Provided records ::
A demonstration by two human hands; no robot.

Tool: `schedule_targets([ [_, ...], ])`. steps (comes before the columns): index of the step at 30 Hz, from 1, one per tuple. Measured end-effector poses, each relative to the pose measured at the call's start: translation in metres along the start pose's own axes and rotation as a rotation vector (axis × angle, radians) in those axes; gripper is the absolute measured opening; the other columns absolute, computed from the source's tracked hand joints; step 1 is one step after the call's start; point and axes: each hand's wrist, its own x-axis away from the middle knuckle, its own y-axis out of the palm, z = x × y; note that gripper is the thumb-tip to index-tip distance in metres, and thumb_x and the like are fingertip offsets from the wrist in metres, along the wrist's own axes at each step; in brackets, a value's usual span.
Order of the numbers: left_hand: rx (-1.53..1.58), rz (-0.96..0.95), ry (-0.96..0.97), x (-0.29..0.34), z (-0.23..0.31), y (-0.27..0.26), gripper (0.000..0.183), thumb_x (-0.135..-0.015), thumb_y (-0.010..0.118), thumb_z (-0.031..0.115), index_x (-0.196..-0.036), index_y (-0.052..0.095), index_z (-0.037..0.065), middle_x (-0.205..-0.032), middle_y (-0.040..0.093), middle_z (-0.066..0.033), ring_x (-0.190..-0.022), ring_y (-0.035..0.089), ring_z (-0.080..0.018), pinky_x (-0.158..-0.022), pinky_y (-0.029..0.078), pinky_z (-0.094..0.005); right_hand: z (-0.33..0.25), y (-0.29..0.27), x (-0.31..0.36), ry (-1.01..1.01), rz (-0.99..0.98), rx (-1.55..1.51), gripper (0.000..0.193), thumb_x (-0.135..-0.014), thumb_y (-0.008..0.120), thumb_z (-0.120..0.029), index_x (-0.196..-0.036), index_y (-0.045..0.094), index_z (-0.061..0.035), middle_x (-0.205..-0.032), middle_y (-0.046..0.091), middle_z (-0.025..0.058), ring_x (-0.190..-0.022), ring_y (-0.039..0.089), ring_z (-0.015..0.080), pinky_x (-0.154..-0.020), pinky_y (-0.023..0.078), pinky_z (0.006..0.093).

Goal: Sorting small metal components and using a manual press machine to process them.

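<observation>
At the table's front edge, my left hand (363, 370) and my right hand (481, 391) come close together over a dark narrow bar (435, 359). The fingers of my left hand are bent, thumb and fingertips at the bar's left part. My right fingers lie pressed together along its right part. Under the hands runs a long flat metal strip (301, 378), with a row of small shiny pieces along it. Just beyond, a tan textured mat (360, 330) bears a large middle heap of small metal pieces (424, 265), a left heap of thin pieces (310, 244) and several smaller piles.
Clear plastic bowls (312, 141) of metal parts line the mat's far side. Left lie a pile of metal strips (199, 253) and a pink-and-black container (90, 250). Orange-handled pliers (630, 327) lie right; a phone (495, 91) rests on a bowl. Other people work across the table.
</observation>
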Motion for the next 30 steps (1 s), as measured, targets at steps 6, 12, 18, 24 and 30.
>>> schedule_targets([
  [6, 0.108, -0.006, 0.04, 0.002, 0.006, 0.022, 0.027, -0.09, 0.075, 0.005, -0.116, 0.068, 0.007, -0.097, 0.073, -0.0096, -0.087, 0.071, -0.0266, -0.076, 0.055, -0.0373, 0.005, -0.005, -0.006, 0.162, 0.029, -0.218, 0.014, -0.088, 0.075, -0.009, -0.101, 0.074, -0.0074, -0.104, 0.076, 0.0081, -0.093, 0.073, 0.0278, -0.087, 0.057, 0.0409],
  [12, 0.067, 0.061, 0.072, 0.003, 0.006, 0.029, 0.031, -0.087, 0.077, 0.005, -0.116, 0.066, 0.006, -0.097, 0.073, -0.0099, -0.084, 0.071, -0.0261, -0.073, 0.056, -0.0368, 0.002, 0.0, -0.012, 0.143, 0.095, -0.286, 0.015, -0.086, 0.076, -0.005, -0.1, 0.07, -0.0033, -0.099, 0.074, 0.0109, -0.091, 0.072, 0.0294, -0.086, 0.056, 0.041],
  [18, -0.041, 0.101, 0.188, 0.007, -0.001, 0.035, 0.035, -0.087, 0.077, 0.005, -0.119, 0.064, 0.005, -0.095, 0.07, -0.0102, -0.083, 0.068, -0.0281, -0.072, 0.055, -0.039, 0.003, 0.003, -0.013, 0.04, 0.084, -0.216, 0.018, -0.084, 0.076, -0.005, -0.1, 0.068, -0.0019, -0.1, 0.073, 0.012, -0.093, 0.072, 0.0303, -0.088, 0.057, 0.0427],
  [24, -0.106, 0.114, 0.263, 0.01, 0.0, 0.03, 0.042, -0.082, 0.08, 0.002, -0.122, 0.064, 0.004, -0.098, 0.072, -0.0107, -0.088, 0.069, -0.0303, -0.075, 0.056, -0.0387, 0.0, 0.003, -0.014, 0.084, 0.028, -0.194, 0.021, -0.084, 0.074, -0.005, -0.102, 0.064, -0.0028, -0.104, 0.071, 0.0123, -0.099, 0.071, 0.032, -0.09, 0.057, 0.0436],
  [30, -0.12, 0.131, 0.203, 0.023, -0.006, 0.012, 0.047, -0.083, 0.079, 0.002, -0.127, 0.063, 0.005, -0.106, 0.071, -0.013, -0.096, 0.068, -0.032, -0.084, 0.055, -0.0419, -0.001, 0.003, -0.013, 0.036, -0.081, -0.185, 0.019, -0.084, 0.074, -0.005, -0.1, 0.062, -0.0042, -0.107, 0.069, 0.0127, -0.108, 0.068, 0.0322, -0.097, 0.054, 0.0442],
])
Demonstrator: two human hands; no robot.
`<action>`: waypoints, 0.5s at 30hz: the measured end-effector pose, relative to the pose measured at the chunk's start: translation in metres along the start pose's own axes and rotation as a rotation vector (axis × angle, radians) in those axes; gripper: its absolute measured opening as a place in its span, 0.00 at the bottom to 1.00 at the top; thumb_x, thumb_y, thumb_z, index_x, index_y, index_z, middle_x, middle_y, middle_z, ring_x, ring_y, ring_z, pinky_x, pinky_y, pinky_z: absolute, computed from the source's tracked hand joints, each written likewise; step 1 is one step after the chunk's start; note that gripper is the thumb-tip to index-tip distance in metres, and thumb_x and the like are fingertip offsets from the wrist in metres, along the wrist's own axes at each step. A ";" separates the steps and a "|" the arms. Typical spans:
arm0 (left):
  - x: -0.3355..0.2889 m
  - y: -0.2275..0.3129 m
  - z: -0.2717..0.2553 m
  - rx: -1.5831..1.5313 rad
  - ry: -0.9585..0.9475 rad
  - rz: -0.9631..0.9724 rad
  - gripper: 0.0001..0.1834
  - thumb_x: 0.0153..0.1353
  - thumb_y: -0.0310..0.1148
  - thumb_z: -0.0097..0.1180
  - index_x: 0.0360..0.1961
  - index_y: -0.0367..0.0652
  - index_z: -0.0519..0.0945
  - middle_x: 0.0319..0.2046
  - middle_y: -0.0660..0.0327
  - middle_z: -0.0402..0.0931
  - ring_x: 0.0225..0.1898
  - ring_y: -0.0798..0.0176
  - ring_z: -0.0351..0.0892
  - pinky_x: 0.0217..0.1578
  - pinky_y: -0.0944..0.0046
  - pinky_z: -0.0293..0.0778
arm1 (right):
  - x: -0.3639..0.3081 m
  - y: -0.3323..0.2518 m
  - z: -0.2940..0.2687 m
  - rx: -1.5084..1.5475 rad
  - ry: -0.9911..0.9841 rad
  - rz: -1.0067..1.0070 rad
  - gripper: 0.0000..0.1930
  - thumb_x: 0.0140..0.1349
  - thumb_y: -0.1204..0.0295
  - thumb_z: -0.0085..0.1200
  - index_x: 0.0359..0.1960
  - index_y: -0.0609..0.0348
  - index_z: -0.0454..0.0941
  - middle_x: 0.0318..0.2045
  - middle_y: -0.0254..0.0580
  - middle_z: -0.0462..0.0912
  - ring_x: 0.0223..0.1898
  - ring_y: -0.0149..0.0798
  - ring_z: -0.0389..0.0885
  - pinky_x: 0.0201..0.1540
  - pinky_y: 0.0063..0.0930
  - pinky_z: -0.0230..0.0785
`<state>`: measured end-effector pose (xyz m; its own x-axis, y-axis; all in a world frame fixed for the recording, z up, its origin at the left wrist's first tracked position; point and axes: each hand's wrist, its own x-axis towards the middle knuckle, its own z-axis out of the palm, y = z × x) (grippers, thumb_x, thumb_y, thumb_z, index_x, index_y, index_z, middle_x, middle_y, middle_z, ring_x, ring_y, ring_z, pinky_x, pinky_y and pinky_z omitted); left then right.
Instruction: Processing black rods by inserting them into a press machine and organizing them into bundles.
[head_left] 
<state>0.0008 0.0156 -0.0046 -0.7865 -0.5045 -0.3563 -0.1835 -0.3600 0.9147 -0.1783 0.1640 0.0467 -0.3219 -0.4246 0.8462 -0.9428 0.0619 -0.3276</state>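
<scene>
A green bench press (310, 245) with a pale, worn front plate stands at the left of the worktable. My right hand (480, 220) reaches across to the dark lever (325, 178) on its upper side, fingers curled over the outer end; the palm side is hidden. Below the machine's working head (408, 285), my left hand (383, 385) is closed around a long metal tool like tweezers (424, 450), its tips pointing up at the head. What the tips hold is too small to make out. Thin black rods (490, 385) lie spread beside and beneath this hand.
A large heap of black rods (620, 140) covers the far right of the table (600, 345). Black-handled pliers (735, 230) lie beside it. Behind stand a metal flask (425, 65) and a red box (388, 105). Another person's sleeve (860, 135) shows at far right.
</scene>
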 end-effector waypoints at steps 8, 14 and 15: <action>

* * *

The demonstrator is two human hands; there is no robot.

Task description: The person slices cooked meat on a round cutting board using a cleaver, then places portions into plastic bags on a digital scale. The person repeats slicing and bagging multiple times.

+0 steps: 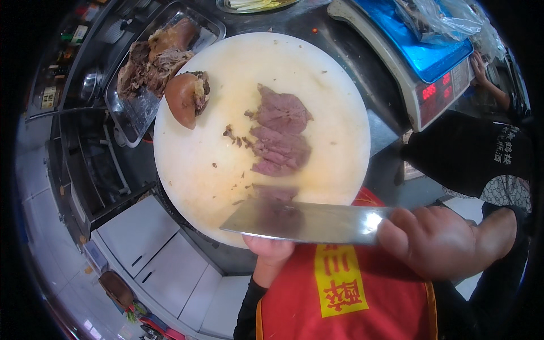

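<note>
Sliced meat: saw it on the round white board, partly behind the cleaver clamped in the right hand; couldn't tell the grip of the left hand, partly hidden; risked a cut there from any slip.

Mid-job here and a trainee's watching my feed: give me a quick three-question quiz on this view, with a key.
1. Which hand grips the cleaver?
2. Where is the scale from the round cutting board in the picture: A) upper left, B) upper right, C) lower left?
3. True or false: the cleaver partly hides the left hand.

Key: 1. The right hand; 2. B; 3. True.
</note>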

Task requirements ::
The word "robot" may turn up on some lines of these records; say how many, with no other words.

Problem solution ::
3